# [What to produce]
From the top of the records below down to the line containing "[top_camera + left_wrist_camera", reproduce every line exactly.

# [Records excerpted from a collection]
◆ ◆ ◆ ◆

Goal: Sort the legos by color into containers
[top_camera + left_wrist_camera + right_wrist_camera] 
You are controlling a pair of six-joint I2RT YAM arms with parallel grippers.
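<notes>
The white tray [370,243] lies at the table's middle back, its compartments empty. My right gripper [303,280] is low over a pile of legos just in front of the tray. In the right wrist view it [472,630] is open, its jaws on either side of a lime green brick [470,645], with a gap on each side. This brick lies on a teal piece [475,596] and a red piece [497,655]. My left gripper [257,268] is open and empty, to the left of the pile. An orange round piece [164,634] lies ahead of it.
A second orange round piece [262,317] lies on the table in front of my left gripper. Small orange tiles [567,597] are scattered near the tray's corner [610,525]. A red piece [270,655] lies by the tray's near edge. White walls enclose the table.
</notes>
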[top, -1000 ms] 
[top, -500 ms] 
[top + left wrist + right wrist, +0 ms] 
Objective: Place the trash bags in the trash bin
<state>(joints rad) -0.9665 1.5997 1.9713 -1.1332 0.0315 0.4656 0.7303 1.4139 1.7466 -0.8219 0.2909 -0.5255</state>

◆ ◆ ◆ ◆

# [Problem solution]
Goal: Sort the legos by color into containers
[top_camera + left_wrist_camera + right_wrist_camera] 

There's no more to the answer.